O Conselho Pleno da Ordem dos Advogados do Brasil (OAB), seccional Pernambuco, decidiu por unanimidade, na noite de terça-feira, cassar os mandatos de Paulo Marcelo Raposo e Fernando Mendes de Freitas como presidente e tesoureiro da Caixa de Assistência dos Advogado de Pernambuco (Caape). A entidade é responsável pela administração do plano de assistência médica OAB Saúde e apresentava uma dívida de cerca de R$ 3,5 milhões em outubro do ano passado, quando toda a diretoria foi afastada preventivamente para a realização de uma auditoria.

  Paulo Marcelo e Fernando Freitas são acusados de improbidade administrativa. Pesam contra eles denúncias como a compra de mercadorias para obras que não existiam e a retirada de R$ 200 mil sem prestação de contas. A OAB vai solicitar a abertura de inquérito policial e nomear um advogado para entrar com uma ação civil de reparação de danos. Além disso, o Tribunal de Ética e Disciplina vai instaurar processo para apurar se os ex-representantes da Caape cometeram falha disciplinar. A punição pode ser a perda do registro.

  Os cassados ainda podem apresentar defesa ou recorrer da decisão no Conselho Federal da Ordem dos Advogados do Brasil. Procurados ontem pela reportagem do DIARIO, nenhum dos dois retornou as sucessivas ligações feitas para que pudesem falar sobre o assunto. O Pleno da OAB decidiu que os outros três diretores da Caape não participaram das irregularidades. Indicado para comandar a entidade desde outubro de 2001, o conselheiro federal Aluízio Xavier, ex-presidente da OAB no Estado, permanece à frente da Caape até o final do ano, quando acaba o mandato do grupo afastado.

  Os problemas envolvendo a Caixa de Assistência dos Advogados surgiram após desentendimentos com as seccionais da OAB em estados vizinhos.
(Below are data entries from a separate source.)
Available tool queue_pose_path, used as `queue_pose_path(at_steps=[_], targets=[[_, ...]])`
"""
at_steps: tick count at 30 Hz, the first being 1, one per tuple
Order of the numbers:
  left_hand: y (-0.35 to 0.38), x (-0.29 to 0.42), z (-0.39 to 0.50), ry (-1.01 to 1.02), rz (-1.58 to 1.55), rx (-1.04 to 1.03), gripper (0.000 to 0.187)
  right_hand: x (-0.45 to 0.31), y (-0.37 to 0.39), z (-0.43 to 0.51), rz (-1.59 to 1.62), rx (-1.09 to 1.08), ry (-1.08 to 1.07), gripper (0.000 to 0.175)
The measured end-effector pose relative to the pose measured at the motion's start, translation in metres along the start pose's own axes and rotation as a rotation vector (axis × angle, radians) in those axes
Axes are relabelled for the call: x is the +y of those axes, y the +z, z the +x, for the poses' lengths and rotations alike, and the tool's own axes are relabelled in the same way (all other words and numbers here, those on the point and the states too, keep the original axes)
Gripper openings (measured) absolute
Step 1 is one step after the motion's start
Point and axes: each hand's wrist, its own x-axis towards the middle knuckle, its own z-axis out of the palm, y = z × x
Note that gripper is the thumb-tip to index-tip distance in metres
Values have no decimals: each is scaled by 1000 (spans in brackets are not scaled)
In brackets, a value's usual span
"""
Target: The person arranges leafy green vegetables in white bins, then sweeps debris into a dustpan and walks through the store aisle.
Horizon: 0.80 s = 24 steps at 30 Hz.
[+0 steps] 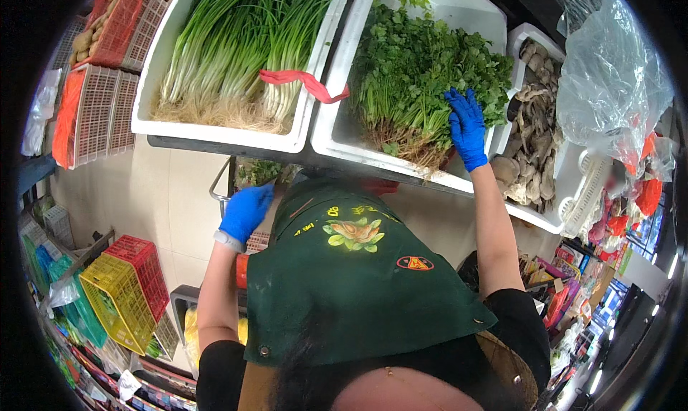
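My right hand (466, 127), in a blue glove, rests with its fingers spread on the right side of a heap of leafy cilantro (424, 78). The cilantro lies in a white foam box (344, 150), its roots towards me. My left hand (247, 211), gloved in blue too, hangs over the floor beside my green apron (371, 282); its fingers are bent together, and whether they hold anything is hidden. Left of the cilantro, green onions (242, 61) fill another white foam box (220, 137). A red strip (306, 83) lies across their bunch and the box's rim.
Oyster mushrooms (532, 142) sit in a white container at the right, under hanging clear plastic bags (613, 72). Crates with potatoes (99, 26) stand at the upper left. Yellow (118, 298) and red (141, 266) plastic crates stand at the lower left.
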Motion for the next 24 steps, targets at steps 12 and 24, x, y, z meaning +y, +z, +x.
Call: queue_pose_path(at_steps=[12,24], targets=[[27,211,161,427,-474,125,60,-9,-3,0,14,24,12,37],[64,240,183,593,-157,201,61,-21,-75,4,885,293,383,56]])
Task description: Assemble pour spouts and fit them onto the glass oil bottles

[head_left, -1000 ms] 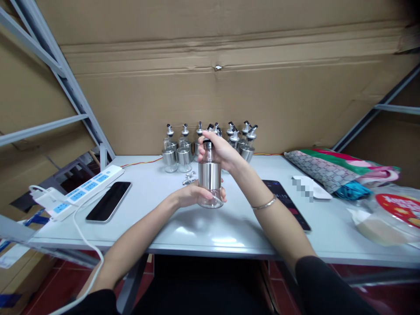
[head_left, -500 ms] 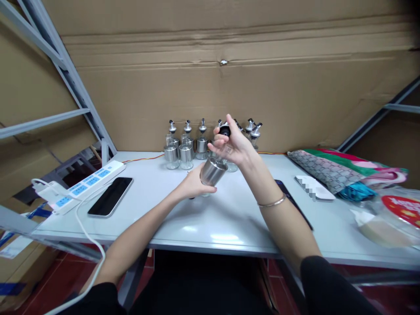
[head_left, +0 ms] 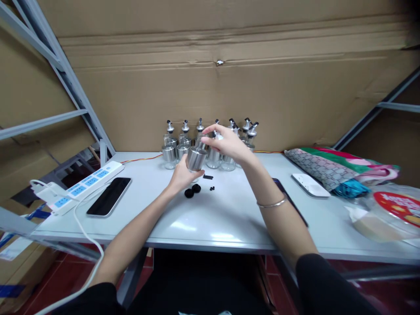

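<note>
My left hand is wrapped round a glass bottle with a silver metal sleeve, held tilted above the table. My right hand is at the bottle's neck, fingers curled and their tips close to the glass. A bright bit shows between its thumb and forefinger, but I cannot make out what it is. Below the bottle lie two round black caps, a thin black strip and small black bits. Behind stand several similar bottles, some topped with silver pour spouts.
At left are a white power strip with a plugged-in charger and cable, and a phone. A dark phone lies partly under my right forearm. Farther right are a white device, folded patterned fabric and a clear tub.
The bottle and my left hand have moved left and away from me. My right hand has turned and come down to the neck; the black stopper it held no longer shows.
</note>
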Tool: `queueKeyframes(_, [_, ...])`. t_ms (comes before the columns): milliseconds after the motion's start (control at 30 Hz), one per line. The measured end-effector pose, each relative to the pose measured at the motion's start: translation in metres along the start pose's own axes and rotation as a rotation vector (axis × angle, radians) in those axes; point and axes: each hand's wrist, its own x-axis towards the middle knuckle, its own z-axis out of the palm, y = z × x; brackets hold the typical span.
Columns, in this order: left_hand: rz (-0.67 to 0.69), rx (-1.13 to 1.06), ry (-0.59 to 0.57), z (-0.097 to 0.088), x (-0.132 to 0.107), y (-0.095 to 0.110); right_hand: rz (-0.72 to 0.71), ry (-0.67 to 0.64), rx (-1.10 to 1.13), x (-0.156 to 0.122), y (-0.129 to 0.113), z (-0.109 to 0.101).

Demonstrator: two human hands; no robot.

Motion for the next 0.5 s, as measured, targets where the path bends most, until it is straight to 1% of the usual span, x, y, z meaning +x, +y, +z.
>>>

Criado há nove anos, o plano OAB Saúde atendia a cerca de 15 mil associados em Pernambuco, Paraíba, Rio Grande do Norte e Alagoas. Por um convênio celebrado entre as caixas de assistência deste estados, toda a receita proveniente das mensalidades seria gerida pela OAB/PE, detentora e administradora do fundo.

No final de 2001, diversos hospitais e médicos conveniados decidiram interromper o atendimento aos associados do OAB Saúde por falta de pagamento dos serviços por parte da administração do plano. A Caixa de Assistência dos Advogados de Alagoas (Caal) foi a primeira a se manifestar, entrando com uma representação junto ao Conselho Federal da OAB, que enviou dois auditores para investigar o problema. "O plano sempre foi superavitário, os balancetes anuais comprovam isso. Não vejo como é possível explicar uma dívida dessas", afirmou, na época, o presidente da Caal, Jocelino Mendes.

  Como todo o processo tramita em sigilo, fontes do meio jurídico indicam que uma prova de que entidade é superavitária é que a dívida de R$ 3,5 milhões que Paulo Marcelo deixou quando foi afastado já foi reduzida pela metade. Os principais credores da gestora do plano OAB Saúde são o Instituto Nacional de Seguridade Social (INSS) e os hospitais credenciados.